15. März
Rating:4

"Weil alle Beziehungsgeschichten im Buch Variationen der einen Liebesgeschichte sind, nicht wahr?" Gleich im Prolog erfahren wir vom Tod von Camil. Mit ihm beginnt quasi alles. Abwechselnd lesen wir die Geschichte von Roxana, die jede Sommerferien in dem kleinen Ort Bușteni in Rumänien verbringt und dem Bericht einer Autorin die eine Konzert-Lese-Tour durch Deutschland macht und von einem Pianisten begleitet wird. Ich bin nicht ganz leicht in die Geschichte reingekommen, las sich der Schreibstil für mich etwas sperrig. In einzelnen Kapiteln erzählt uns die Autorin die Beziehungsgeschichten der Anwohner:innen in dem kleinen Ort. Diese sind zum Teil äußerst skurril aber auch so zärtlich und sind verwoben mit der immer enger werdenden Freundschaft von Camil und Roxana. Immer sind es auch besondere Umstände, die plötzlich in Liebe enden. Menschen die nicht zueinander zu passen scheinen, verlieben sich. Und ich? Ich merke verwundert, wie sehr mich das Buch inzwischen in seinen Bann gezogen hat. Feine Charakterstudien, die in jedem Menschen das Gute finden und davon erzählen.
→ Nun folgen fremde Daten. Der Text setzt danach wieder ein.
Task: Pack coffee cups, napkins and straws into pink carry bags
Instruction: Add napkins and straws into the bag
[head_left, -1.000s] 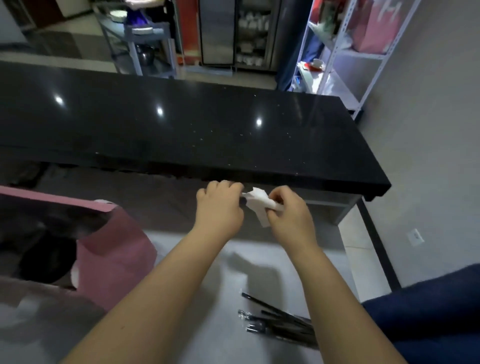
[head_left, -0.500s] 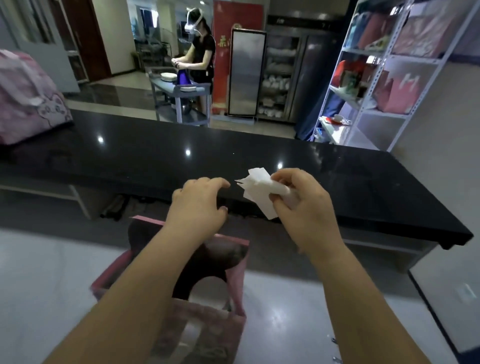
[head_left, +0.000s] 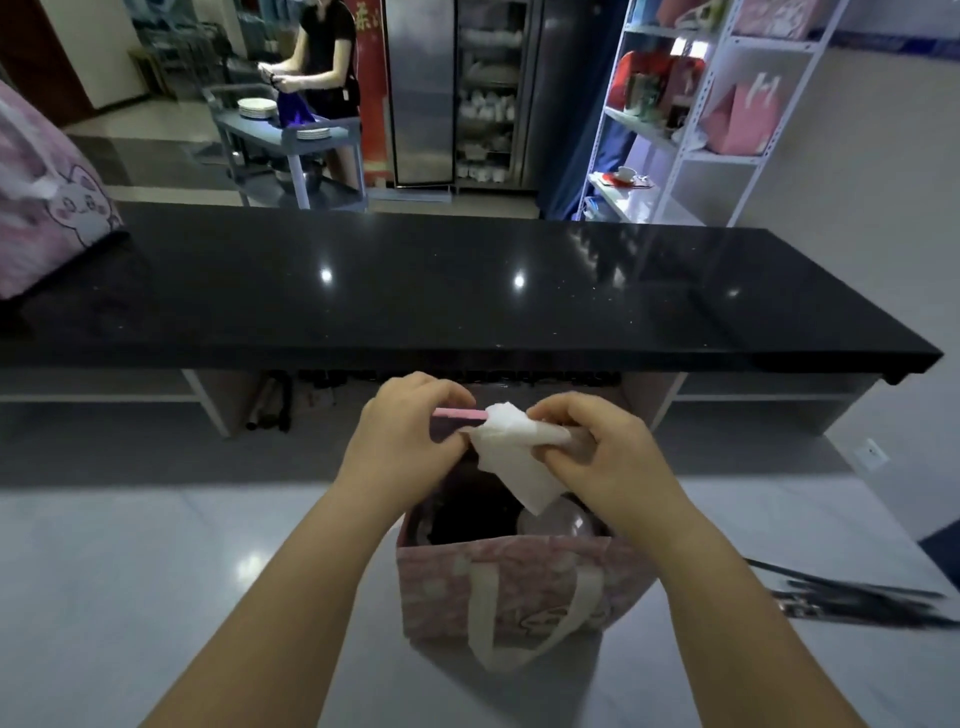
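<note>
I am pinching the white napkin (head_left: 514, 462) between my right hand's (head_left: 608, 457) curled fingers just above the pink carry bag (head_left: 509, 582), left hand (head_left: 405, 441) gripping the bag's far rim, apparently keeping its mouth open over the cup (head_left: 561, 522) inside.

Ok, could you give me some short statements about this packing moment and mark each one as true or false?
1. The right hand holds a white napkin above the open pink bag. True.
2. The black straws are inside that bag. False: they lie on the white table, to its right.
3. The bag is empty. False: a cup with a clear domed lid stands in it.
4. A second pink bag sits on the black counter. True.
</note>
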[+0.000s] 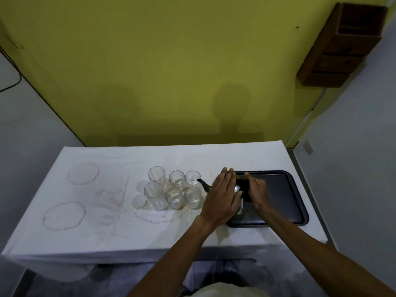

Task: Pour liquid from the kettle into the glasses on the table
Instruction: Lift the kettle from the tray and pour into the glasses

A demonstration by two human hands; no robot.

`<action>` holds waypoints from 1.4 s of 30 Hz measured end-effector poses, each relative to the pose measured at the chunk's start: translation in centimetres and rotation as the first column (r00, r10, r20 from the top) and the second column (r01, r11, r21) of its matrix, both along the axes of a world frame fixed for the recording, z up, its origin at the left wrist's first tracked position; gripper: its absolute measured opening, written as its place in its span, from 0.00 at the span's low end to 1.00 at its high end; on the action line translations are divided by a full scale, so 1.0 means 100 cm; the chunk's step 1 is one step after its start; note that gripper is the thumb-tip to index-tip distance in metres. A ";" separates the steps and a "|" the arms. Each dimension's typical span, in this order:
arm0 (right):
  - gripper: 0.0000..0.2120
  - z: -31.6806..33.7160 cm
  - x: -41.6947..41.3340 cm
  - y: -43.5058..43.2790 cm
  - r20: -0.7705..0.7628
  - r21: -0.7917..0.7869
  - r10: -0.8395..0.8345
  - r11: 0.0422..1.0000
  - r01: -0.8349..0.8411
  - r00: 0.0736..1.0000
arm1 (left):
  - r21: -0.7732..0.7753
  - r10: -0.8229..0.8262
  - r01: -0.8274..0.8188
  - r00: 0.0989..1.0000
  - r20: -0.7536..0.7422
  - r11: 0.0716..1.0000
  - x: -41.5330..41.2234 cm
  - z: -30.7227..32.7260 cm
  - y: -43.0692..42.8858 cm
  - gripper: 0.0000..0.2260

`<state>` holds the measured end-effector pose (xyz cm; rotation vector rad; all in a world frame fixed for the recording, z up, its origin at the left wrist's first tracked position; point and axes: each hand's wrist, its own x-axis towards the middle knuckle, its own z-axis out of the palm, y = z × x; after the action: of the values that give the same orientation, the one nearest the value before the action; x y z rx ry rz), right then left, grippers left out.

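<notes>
A small metal kettle (237,190) with a dark spout (203,184) stands at the left end of a dark tray (282,196). Its spout points left toward several clear glasses (174,195) grouped in two rows on the white tablecloth. My right hand (256,190) is closed around the kettle's black handle. My left hand (222,196) lies flat against the kettle's lid and near side, fingers together and extended. The kettle's body is mostly hidden by both hands. The spout tip sits beside the far right glass (192,179).
The white tablecloth (96,228) carries brown ring stains at the left and a wet stain under the glasses. A yellow wall stands behind the table. A wooden shelf (342,46) hangs at the upper right.
</notes>
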<state>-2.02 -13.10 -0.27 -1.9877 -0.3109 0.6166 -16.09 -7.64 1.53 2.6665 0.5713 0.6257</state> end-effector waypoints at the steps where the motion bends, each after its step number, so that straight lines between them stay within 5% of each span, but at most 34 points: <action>1: 0.22 0.002 -0.001 0.003 -0.009 0.022 -0.005 1.000 0.005 1.000 | 0.001 0.015 -0.015 1.000 0.005 1.000 0.000 0.002 0.001 0.24; 9: 0.26 0.028 -0.010 0.039 0.213 -0.069 0.158 0.987 -0.146 0.964 | -0.120 0.210 -0.197 0.971 0.110 0.973 -0.014 0.017 0.006 0.28; 18: 0.29 0.029 -0.028 0.054 0.382 -0.239 0.278 0.951 -0.196 0.881 | -0.330 0.296 -0.262 0.954 0.057 0.907 -0.033 -0.004 0.014 0.27; 42: 0.28 0.033 -0.040 0.051 0.428 -0.319 0.307 0.931 -0.176 0.850 | -0.389 0.236 -0.214 0.972 0.009 0.896 -0.047 -0.011 0.018 0.29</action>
<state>-6.01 -7.98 2.98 -2.3753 -0.8294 0.3274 -20.78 -5.88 0.44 2.2237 0.8967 0.5773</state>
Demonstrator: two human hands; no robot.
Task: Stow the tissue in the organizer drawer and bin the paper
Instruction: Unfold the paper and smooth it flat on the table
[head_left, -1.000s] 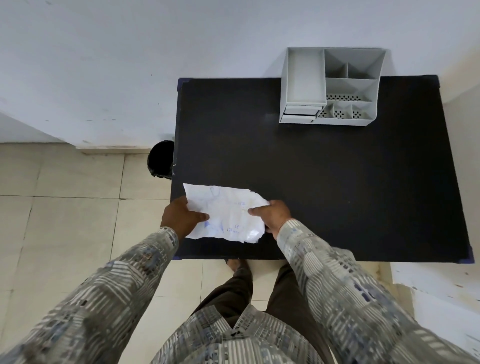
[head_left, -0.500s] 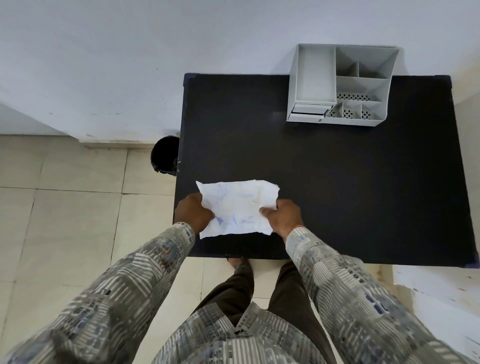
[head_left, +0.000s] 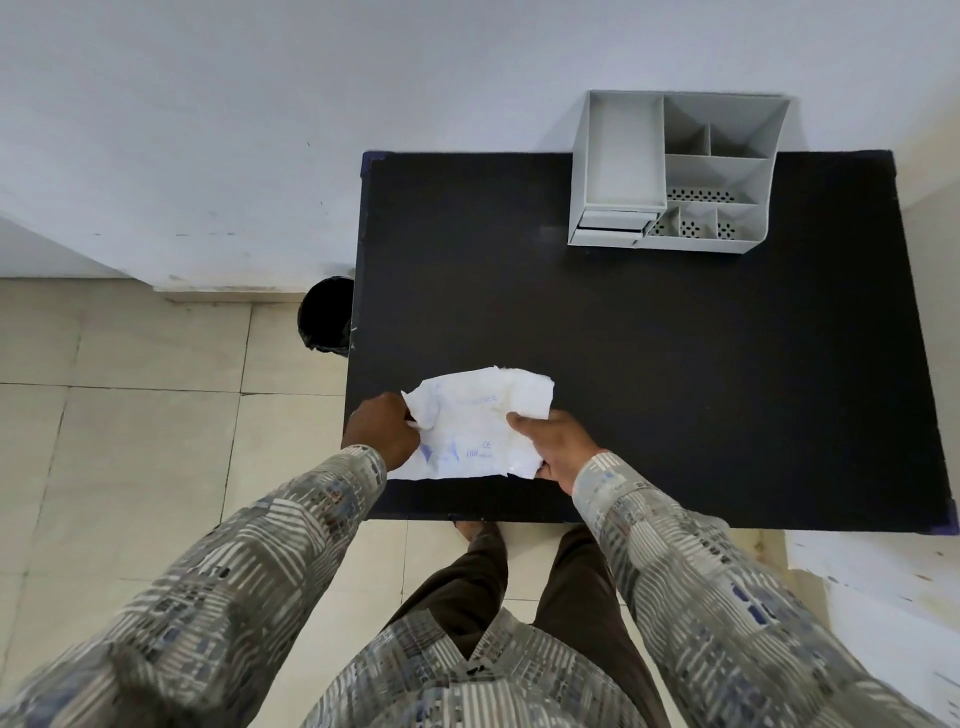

Eine Dorfgemeinschaft, die jeden Sommer von den Touristen des nicht allzeit zu weit entfernten Bukarest bereichert werden, lassen Mitmenschen auf einmal mit anderen Augen sehen und deren Geschichten werden erzählt. "Mögen wir auch nur eine vergleichsweise kurze Zeit im Jahr hier verbracht haben, wir unterhielten uns mit den Einheimischen trotzdem mehr, als sie sich das ganze Jahr über miteinander unterhielten." Über allem liegt der staubige Duft des Sommers. Dazwischen die Konzertlesungen, die einem in Ungewissheit lassen, was noch passiert sein könnte. Das Ende hat mich dann auch noch überraschen können. Von mir auf jeden Fall eine Leseempfehlung für das neue Buch der Autorin, die in 2021 für ihren Roman "Die nicht sterben" für den deutschen Buchpreis nominiert war.